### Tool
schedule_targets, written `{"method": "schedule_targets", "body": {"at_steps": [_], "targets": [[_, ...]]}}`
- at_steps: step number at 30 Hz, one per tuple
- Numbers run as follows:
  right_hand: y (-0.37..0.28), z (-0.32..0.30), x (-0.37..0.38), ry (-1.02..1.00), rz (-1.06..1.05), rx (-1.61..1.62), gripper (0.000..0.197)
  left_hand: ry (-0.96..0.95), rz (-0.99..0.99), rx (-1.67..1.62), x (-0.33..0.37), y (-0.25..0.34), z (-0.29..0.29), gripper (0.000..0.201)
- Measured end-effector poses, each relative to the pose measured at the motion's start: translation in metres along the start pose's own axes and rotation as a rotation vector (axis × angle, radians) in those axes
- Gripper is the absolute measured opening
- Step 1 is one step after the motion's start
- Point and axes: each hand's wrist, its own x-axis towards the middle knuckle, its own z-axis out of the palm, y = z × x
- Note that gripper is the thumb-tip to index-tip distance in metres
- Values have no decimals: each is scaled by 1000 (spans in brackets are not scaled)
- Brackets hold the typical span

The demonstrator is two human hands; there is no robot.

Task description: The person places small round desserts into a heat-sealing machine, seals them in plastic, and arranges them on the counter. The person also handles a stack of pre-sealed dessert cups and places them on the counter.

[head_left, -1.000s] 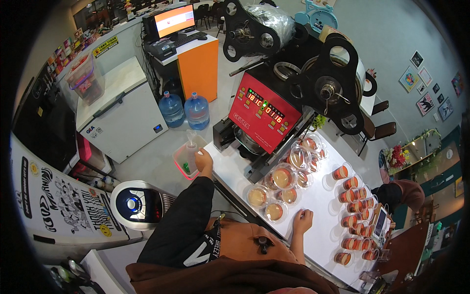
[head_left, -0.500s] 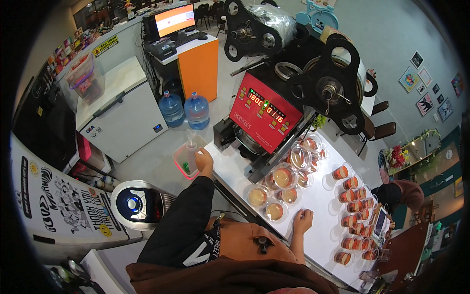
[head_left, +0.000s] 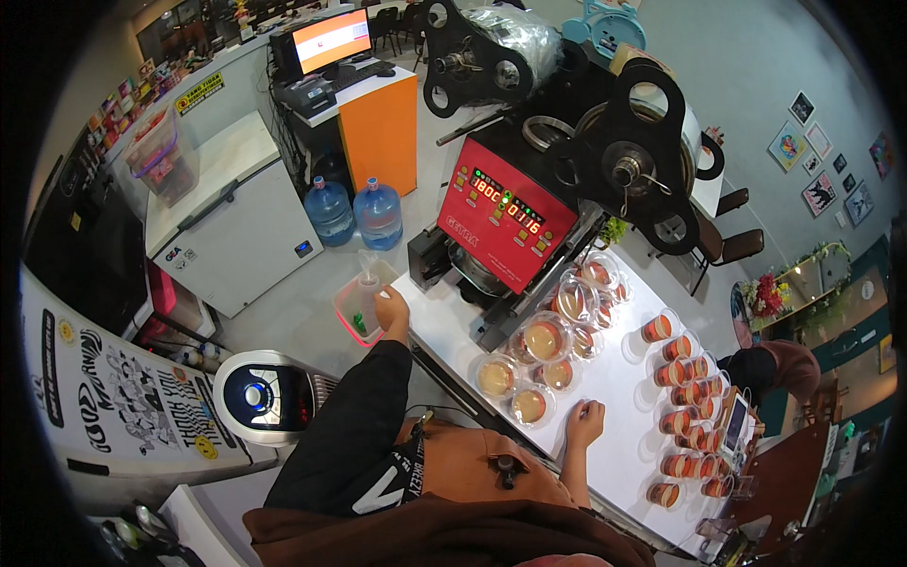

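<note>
My left hand (head_left: 391,310) reaches over a clear bin (head_left: 351,304) with a pink rim, its fingers closed against a tall, clear plastic sleeve (head_left: 369,274) standing in the bin. Something green lies at the bottom of that bin. On the white table (head_left: 605,501) rests my right hand (head_left: 586,424), fingers curled; what they hold, if anything, is hidden. Just ahead of it cluster several clear plastic cups (head_left: 532,405) with tan and reddish contents, some stacked on others. More filled cups (head_left: 675,422) stand in rows to the right.
A red-fronted cup sealing machine (head_left: 505,213) with film rolls stands at the table's far end. Beyond the bin are two blue water jugs (head_left: 379,215) and a white chest freezer (head_left: 241,227). At the left stands a rounded appliance (head_left: 265,397). A person (head_left: 779,373) is at the right.
The view has shifted very slightly. Both hands and the cups keep their places.
</note>
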Motion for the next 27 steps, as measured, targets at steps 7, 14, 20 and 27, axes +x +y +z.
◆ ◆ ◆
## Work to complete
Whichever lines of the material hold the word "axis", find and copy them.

## Task response
- Measured end-effector poses, each relative to the pose measured at the motion's start: translation in metres along the start pose's own axes and rotation as a rotation vector (axis × angle, radians) in those axes
- Point and axes: each hand's wrist, its own x-axis towards the middle knuckle, its own z-axis out of the palm, y = z × x

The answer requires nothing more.